WHAT YOU ARE ASKED TO DO:
Every record must be given again word for word; no picture belongs in the copy.

[Opening DATA FOR ANALYSIS section]

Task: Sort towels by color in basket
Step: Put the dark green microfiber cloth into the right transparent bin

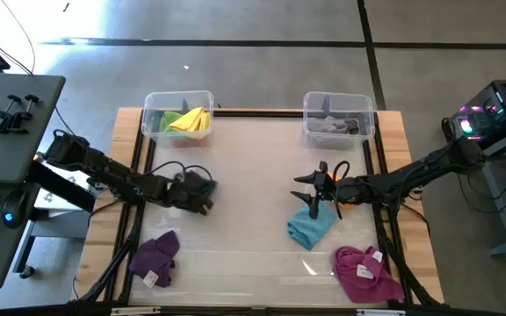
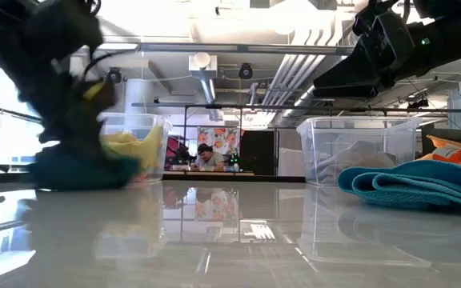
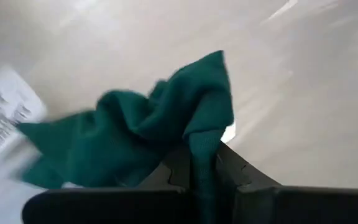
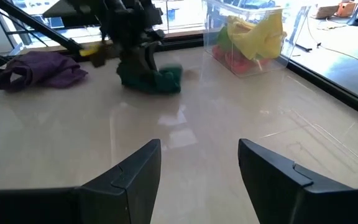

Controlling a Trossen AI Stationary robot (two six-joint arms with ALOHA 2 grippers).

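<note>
My left gripper (image 1: 202,191) is shut on the dark teal towel (image 3: 135,137), left of the table's middle; that towel also shows in the right wrist view (image 4: 154,79). My right gripper (image 4: 199,163) is open and touches nothing. It hovers right of centre (image 1: 306,190), just above the light blue towel (image 1: 310,226), which lies bunched on the table. The orange towel (image 2: 457,151) peeks out behind the blue one. The purple towel (image 1: 156,257) lies near-left and the magenta towel (image 1: 367,272) near-right. The yellow, green and pink towels fill the left bin (image 1: 178,118); the grey towel sits in the right bin (image 1: 336,121). My left gripper pinches a narrow fold of the dark teal towel (image 3: 204,158) between its two fingers (image 3: 241,174). The rest of the cloth spreads slack beyond the fingertips, with its white tag (image 3: 5,118) at the far end. In the right wrist view its lower part rests on the table.
Two clear plastic bins stand at the far edge, one left (image 2: 134,144) and one right (image 2: 354,148). The glossy tabletop between the arms is bare (image 1: 253,202). A person sits in the room far behind the table (image 2: 206,156).
</note>
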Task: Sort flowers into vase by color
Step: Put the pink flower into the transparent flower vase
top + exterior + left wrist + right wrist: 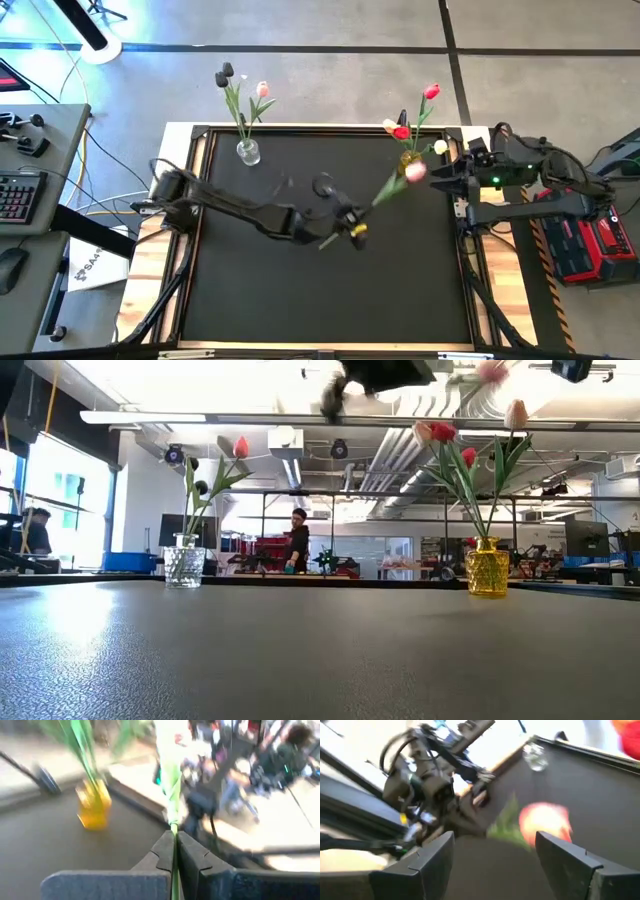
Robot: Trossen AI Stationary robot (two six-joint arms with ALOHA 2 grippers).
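The left pincer [352, 226] is squeezed tight on the thin green stem of a pink tulip [414, 171], holding it up above the middle of the black tabletop [300, 290]. The pink head is right beside the yellow glass vase [409, 157] with red and pale tulips [401, 131]. The right pincer [436, 177] waits there too, fingers [567, 855] wide apart. Far across stands a clear glass vase [248, 151] with dark and pink tulips [262, 90].

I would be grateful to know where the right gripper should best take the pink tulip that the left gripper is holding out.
Probably on the bare green stem just below the pink tulip's head, coming from the right arm's side with the right gripper open. The left gripper clamps the stem's lower end, so the upper stretch is free.
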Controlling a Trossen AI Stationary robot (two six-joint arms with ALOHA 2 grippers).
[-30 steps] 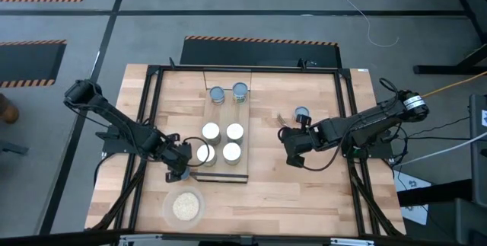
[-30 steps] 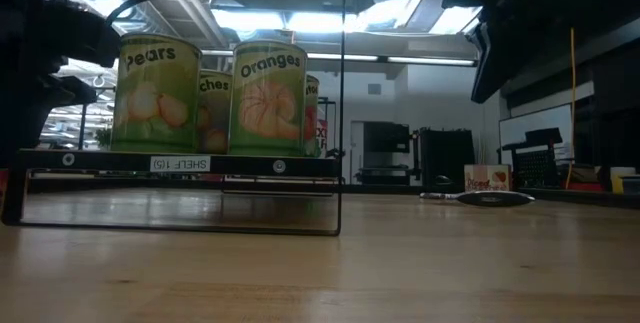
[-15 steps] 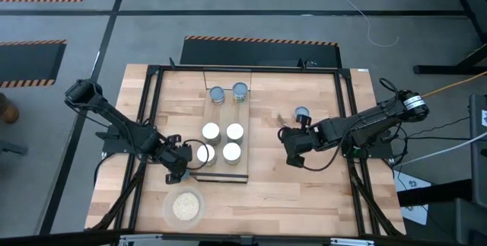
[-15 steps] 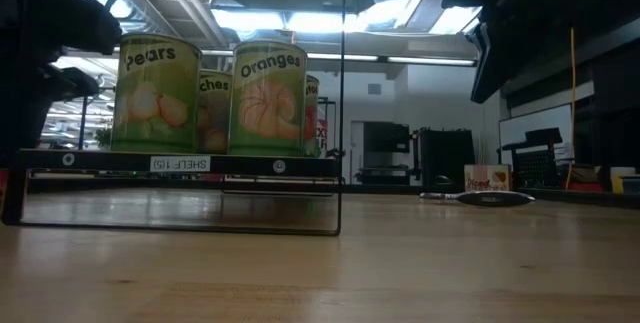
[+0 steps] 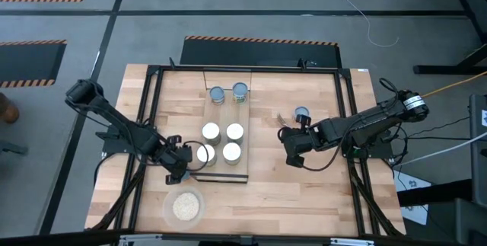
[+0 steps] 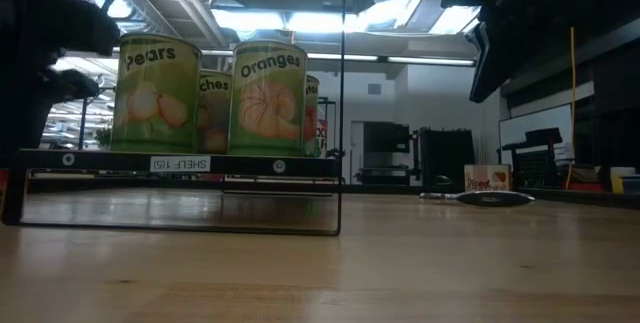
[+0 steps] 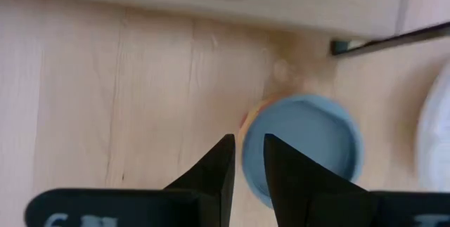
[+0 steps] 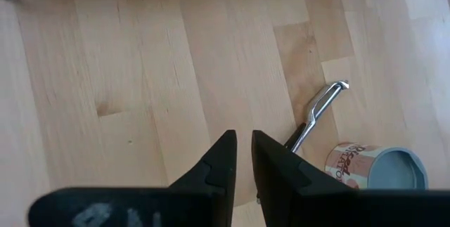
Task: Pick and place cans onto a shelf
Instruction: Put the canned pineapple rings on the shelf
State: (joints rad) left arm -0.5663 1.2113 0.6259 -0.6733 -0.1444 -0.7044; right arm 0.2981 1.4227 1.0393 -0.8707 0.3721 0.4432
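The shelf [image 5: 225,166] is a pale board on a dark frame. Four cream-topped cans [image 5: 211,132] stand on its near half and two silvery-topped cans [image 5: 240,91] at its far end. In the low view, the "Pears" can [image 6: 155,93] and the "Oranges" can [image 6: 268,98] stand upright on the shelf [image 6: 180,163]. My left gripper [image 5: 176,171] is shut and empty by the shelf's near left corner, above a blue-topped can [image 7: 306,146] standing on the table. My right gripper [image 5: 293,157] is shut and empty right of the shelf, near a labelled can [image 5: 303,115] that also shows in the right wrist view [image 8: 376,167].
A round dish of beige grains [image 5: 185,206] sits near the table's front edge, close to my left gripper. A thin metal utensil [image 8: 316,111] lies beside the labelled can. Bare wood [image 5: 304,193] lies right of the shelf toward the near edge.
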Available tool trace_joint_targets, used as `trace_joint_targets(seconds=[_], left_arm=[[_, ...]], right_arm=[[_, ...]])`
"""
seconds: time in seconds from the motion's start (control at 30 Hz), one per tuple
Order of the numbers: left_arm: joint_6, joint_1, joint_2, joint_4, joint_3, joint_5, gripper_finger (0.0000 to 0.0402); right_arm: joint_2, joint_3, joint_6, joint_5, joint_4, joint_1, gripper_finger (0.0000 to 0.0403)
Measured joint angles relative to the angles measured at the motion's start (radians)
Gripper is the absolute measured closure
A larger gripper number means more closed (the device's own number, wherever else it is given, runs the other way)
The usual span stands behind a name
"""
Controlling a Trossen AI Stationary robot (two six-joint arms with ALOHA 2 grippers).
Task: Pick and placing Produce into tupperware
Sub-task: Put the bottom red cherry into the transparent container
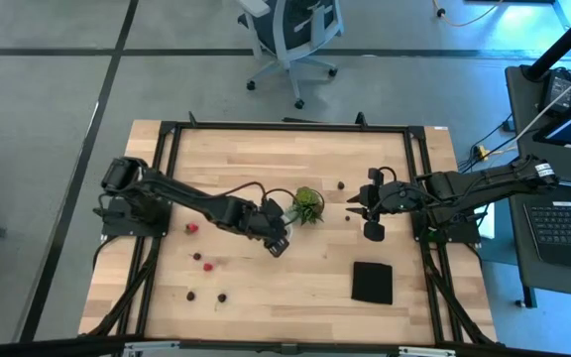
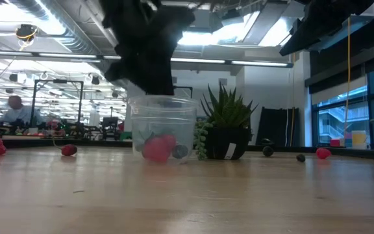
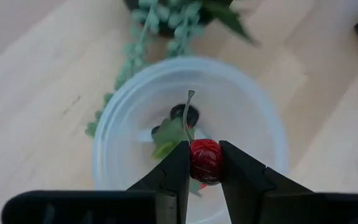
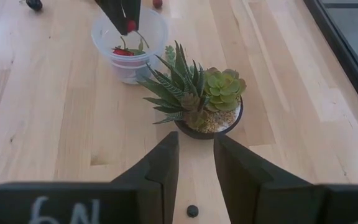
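Note:
The tupperware [image 3: 114, 124] is a round clear tub standing on the wooden table beside a small potted plant [image 4: 197, 93]. It holds a dark berry [image 3: 185, 115], a green leaf with a stem, and red pieces [image 2: 158, 148]. My left gripper [image 3: 204, 163] hovers over the tub's opening, shut on a red berry [image 3: 205, 160]. My right gripper [image 4: 194, 168] waits on the plant's other side, toward the table's right, its fingers apart around nothing. Loose produce lies on the table: red pieces [image 1: 192, 227] and dark ones [image 1: 222, 297] at the left. My left gripper pinches the red berry's two sides [image 3: 194, 163] between its two fingertips. The fingers come slanting down from above. The berry hangs clear, over the tupperware's open mouth and above what lies inside.
A flat black square [image 1: 372, 283] lies near the table's right front. Two dark berries [image 1: 339, 182] [image 1: 348, 216] lie between the plant and my right gripper; one [image 4: 192, 210] sits just below its fingers. A black frame runs around the table.

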Motion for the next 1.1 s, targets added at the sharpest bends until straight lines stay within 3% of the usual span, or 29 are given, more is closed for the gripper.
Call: trace_joint_targets(seconds=[0.23, 0.8, 1.1], left_arm=[[0.0, 0.002, 0.061, 0.003, 0.0, 0.023, 0.033], [0.009, 0.002, 0.059, 0.004, 0.0, 0.019, 0.0328], [0.009, 0.002, 0.059, 0.004, 0.0, 0.042, 0.0269]], right_arm=[[0.0, 0.0, -0.001, 0.0, 0.0, 0.0, 0.0299], [0.0, 0.0, -0.001, 0.0, 0.001, 0.0, 0.0299], [0.0, 0.0, 0.0, 0.0, 0.001, 0.0, 0.0299]])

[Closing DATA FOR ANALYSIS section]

OUTPUT FOR THIS TASK:
Task: Sort towels by color in basket
Step: Put the dark green microfiber cloth into the right transparent bin


Controlling a Trossen AI Stationary robot (two six-joint arms with ALOHA 2 grippers).

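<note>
My left gripper (image 1: 202,191) is shut on the dark teal towel (image 3: 135,137), left of the table's middle; that towel also shows in the right wrist view (image 4: 154,79). My right gripper (image 4: 199,163) is open and touches nothing. It hovers right of centre (image 1: 306,190), just above the light blue towel (image 1: 310,226), which lies bunched on the table. The orange towel (image 2: 457,151) peeks out behind the blue one. The purple towel (image 1: 156,257) lies near-left and the magenta towel (image 1: 367,272) near-right. The yellow, green and pink towels fill the left bin (image 1: 178,118); the grey towel sits in the right bin (image 1: 336,121). My left gripper pinches a narrow fold of the dark teal towel (image 3: 204,158) between its two fingers (image 3: 241,174). The rest of the cloth spreads slack beyond the fingertips, with its white tag (image 3: 5,118) at the far end. In the right wrist view its lower part rests on the table.
Two clear plastic bins stand at the far edge, one left (image 2: 134,144) and one right (image 2: 354,148). The glossy tabletop between the arms is bare (image 1: 253,202). A person sits in the room far behind the table (image 2: 206,156).
</note>
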Task: Sort flowers into vase by color
Step: Put the pink flower into the transparent flower vase
top + exterior + left wrist + right wrist: 
Robot: Trossen AI Stationary robot (two six-joint arms with ALOHA 2 grippers).
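The left pincer [352, 226] is squeezed tight on the thin green stem of a pink tulip [414, 171], holding it up above the middle of the black tabletop [300, 290]. The pink head is right beside the yellow glass vase [409, 157] with red and pale tulips [401, 131]. The right pincer [436, 177] waits there too, fingers [567, 855] wide apart. Far across stands a clear glass vase [248, 151] with dark and pink tulips [262, 90].

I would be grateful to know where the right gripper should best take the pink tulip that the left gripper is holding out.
Probably on the bare green stem just below the pink tulip's head, coming from the right arm's side with the right gripper open. The left gripper clamps the stem's lower end, so the upper stretch is free.
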Controlling a Trossen AI Stationary robot (two six-joint arms with ALOHA 2 grippers).
[-30 steps] 
[-30 steps] 
[-15 steps] 
[-15 steps] 
[+0 steps] 
[+0 steps] 
[+0 steps] 
[+0 steps] 
Task: Pick and place cans onto a shelf
Instruction: Put the canned pineapple rings on the shelf
State: (joints rad) left arm -0.5663 1.2113 0.6259 -0.6733 -0.1444 -0.7044; right arm 0.2981 1.4227 1.0393 -0.8707 0.3721 0.4432
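The shelf [image 5: 225,166] is a pale board on a dark frame. Four cream-topped cans [image 5: 211,132] stand on its near half and two silvery-topped cans [image 5: 240,91] at its far end. In the low view, the "Pears" can [image 6: 155,93] and the "Oranges" can [image 6: 268,98] stand upright on the shelf [image 6: 180,163]. My left gripper [image 5: 176,171] is shut and empty by the shelf's near left corner, above a blue-topped can [image 7: 306,146] standing on the table. My right gripper [image 5: 293,157] is shut and empty right of the shelf, near a labelled can [image 5: 303,115] that also shows in the right wrist view [image 8: 376,167].
A round dish of beige grains [image 5: 185,206] sits near the table's front edge, close to my left gripper. A thin metal utensil [image 8: 316,111] lies beside the labelled can. Bare wood [image 5: 304,193] lies right of the shelf toward the near edge.
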Available tool trace_joint_targets, used as `trace_joint_targets(seconds=[_], left_arm=[[_, ...]], right_arm=[[_, ...]])`
"""
seconds: time in seconds from the motion's start (control at 30 Hz), one per tuple
Order of the numbers: left_arm: joint_6, joint_1, joint_2, joint_4, joint_3, joint_5, gripper_finger (0.0000 to 0.0402); right_arm: joint_2, joint_3, joint_6, joint_5, joint_4, joint_1, gripper_finger (0.0000 to 0.0403)
Measured joint angles relative to the angles measured at the motion's start (radians)
Gripper is the absolute measured closure
A larger gripper number means more closed (the device's own number, wherever else it is given, runs the other way)
The usual span stands behind a name
"""
Controlling a Trossen AI Stationary robot (two six-joint arms with ALOHA 2 grippers).
Task: Pick and placing Produce into tupperware
Sub-task: Put the bottom red cherry into the transparent container
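Note:
The tupperware [image 3: 114, 124] is a round clear tub standing on the wooden table beside a small potted plant [image 4: 197, 93]. It holds a dark berry [image 3: 185, 115], a green leaf with a stem, and red pieces [image 2: 158, 148]. My left gripper [image 3: 204, 163] hovers over the tub's opening, shut on a red berry [image 3: 205, 160]. My right gripper [image 4: 194, 168] waits on the plant's other side, toward the table's right, its fingers apart around nothing. Loose produce lies on the table: red pieces [image 1: 192, 227] and dark ones [image 1: 222, 297] at the left. My left gripper pinches the red berry's two sides [image 3: 194, 163] between its two fingertips. The fingers come slanting down from above. The berry hangs clear, over the tupperware's open mouth and above what lies inside.
A flat black square [image 1: 372, 283] lies near the table's right front. Two dark berries [image 1: 339, 182] [image 1: 348, 216] lie between the plant and my right gripper; one [image 4: 192, 210] sits just below its fingers. A black frame runs around the table.
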
Motion for the next 1.1 s, targets added at the sharpest bends until straight lines stay within 3% of the usual span, or 29 are given, more is closed for the gripper.
Call: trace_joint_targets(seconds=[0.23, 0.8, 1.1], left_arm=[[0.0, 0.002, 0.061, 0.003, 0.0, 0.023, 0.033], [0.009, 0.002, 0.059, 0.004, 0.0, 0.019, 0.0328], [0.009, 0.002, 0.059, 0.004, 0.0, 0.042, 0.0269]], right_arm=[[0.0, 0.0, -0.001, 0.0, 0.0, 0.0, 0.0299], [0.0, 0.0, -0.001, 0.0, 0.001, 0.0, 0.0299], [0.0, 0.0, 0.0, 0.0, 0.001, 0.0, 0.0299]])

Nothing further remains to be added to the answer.